Stored data below:
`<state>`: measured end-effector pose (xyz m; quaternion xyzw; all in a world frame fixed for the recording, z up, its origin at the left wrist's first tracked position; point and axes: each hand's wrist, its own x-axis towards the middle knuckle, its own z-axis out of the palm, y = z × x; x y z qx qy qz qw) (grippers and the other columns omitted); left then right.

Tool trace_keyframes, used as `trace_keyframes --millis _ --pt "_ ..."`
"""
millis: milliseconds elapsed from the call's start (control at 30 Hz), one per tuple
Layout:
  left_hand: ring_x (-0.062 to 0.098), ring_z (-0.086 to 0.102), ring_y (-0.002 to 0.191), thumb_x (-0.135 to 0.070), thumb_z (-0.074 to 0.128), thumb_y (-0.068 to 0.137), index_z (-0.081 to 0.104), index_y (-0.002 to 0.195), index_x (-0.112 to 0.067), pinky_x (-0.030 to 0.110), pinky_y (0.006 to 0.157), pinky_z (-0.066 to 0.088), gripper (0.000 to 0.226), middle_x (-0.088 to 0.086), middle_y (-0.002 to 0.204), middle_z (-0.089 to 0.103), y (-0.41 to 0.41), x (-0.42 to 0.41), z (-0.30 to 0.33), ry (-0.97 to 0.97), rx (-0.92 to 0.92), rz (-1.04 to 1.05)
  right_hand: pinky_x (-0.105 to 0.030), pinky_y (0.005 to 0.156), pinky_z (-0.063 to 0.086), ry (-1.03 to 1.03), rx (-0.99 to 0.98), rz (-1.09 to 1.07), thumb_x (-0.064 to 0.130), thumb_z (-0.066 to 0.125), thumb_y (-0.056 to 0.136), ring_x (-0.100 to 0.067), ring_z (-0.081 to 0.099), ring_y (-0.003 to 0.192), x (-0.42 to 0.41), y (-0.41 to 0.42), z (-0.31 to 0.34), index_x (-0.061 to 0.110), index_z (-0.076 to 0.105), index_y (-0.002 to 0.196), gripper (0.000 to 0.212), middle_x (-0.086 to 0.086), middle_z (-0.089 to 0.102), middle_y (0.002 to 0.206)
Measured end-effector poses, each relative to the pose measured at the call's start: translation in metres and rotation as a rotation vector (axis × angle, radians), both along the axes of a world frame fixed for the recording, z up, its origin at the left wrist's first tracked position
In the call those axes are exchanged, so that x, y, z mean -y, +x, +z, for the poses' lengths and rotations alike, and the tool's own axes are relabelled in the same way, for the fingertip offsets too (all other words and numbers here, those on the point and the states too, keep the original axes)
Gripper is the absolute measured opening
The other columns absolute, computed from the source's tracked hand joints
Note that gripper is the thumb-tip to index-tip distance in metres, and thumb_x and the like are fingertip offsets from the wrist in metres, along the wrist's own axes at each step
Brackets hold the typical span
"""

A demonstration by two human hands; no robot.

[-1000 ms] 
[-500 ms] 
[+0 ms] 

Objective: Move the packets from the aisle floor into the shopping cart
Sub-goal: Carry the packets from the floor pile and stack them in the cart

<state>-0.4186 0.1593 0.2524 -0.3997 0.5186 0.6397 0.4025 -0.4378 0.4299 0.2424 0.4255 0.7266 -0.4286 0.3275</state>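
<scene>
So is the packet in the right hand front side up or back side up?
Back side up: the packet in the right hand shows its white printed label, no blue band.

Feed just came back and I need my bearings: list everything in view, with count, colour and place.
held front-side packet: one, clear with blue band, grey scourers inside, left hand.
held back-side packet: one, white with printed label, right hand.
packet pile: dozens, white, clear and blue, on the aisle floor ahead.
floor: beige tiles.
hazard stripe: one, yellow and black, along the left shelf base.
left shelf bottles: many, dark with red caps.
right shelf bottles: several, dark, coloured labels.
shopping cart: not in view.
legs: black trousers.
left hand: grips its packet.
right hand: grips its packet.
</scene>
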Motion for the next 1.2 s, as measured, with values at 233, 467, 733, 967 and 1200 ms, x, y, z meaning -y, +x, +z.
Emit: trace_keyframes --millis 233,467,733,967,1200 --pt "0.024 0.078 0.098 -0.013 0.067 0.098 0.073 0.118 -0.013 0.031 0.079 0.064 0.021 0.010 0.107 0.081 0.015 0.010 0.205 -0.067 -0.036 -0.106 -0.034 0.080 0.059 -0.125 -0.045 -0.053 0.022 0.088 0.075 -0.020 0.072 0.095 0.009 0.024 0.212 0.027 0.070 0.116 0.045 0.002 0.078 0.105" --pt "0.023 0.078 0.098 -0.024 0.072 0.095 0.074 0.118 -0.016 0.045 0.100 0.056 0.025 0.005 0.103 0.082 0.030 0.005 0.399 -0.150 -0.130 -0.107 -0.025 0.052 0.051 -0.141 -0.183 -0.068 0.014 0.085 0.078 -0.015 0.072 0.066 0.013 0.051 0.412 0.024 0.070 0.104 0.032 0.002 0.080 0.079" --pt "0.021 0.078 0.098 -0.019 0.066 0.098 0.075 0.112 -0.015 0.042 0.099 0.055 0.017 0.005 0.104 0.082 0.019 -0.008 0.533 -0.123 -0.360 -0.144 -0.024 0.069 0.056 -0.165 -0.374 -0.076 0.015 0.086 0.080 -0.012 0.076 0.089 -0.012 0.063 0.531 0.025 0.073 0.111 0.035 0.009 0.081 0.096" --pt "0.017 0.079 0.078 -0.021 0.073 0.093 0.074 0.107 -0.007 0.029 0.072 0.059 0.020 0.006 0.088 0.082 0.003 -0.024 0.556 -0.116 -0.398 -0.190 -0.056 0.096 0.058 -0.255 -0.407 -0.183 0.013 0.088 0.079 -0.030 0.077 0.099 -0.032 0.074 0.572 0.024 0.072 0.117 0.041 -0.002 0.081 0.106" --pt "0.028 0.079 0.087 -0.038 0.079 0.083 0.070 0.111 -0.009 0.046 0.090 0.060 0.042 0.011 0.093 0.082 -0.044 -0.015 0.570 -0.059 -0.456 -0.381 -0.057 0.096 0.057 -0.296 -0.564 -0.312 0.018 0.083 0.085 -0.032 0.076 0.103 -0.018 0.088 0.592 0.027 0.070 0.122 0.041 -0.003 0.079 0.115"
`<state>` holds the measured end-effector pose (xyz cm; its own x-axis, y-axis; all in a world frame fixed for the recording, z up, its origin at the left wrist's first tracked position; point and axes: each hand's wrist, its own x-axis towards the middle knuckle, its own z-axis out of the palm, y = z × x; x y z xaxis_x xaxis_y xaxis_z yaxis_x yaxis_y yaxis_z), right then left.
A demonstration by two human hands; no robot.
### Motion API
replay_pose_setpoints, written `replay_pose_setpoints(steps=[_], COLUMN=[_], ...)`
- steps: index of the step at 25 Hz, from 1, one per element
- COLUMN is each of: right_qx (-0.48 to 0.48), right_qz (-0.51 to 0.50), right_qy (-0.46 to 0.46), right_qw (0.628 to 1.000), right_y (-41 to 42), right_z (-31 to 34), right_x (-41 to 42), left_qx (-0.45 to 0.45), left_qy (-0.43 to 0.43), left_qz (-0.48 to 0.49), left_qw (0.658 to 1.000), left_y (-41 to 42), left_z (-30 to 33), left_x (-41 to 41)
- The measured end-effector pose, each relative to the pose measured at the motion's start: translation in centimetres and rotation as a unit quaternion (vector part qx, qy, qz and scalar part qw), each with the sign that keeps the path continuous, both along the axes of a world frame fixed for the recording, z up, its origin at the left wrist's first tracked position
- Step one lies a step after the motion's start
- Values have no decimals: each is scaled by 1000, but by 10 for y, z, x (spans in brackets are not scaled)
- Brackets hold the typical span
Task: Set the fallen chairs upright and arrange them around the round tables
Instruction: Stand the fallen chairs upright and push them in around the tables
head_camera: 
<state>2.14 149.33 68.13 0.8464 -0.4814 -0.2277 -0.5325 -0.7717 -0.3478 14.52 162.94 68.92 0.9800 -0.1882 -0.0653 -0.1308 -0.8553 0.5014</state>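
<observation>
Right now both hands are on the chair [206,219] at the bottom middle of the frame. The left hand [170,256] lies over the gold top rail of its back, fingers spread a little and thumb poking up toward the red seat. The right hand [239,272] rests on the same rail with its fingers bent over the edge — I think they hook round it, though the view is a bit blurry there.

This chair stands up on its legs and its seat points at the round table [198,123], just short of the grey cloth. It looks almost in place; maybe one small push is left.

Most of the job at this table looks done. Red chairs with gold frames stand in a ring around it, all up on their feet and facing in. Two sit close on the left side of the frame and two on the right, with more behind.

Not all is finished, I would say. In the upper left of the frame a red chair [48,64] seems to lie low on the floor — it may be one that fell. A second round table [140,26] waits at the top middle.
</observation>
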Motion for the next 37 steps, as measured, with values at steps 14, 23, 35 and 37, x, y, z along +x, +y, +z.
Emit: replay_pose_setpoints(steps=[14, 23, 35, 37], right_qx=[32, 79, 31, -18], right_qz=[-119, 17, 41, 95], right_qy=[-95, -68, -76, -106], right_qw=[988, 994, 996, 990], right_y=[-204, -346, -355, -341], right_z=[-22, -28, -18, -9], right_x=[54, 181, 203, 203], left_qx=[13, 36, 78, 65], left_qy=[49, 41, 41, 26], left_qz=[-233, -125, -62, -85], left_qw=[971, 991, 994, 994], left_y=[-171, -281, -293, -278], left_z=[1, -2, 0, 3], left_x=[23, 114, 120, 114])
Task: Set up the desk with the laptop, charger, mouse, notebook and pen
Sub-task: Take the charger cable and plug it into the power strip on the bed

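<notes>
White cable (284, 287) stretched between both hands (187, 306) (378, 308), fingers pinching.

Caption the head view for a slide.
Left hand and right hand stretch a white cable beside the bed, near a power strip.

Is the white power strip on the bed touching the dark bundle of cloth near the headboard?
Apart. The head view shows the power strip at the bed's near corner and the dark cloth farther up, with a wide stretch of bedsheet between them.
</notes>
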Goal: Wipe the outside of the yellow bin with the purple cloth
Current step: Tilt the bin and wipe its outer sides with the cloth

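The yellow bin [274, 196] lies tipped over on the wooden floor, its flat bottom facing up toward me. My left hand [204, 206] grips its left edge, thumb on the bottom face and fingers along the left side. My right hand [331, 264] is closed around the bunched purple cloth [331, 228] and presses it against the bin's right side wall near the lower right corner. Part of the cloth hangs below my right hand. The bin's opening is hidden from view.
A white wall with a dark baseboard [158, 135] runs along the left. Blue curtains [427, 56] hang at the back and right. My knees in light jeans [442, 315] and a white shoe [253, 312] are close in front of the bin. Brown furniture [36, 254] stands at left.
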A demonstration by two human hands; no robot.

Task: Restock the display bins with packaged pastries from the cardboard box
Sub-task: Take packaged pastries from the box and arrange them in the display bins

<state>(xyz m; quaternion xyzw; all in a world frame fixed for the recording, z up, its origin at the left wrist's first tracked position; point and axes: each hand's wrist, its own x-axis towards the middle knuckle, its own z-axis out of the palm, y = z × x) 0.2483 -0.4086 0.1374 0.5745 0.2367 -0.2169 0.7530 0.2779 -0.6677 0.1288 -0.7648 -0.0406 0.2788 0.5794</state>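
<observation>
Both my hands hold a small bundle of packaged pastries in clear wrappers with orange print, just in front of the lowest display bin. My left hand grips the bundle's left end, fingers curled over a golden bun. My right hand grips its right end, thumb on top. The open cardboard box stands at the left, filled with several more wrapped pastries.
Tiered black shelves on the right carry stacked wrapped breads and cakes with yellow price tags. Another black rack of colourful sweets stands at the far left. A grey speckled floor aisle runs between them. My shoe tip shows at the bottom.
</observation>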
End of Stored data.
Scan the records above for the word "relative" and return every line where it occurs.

* Reply to the exercise
Measured end-effector poses, each relative to the pose measured at the call's start: translation in metres and rotation as a rotation vector (axis × angle, radians), both along the axes of a world frame fixed for the recording, z up, its origin at the left wrist's first tracked position
- The measured end-effector pose, each relative to the pose measured at the motion's start: translation in centimetres and rotation as a unit quaternion (vector part qx, qy, qz and scalar part qw), each with the sign that keeps the path continuous, both along the axes of a world frame fixed for the recording, z up, its origin at the left wrist's first tracked position

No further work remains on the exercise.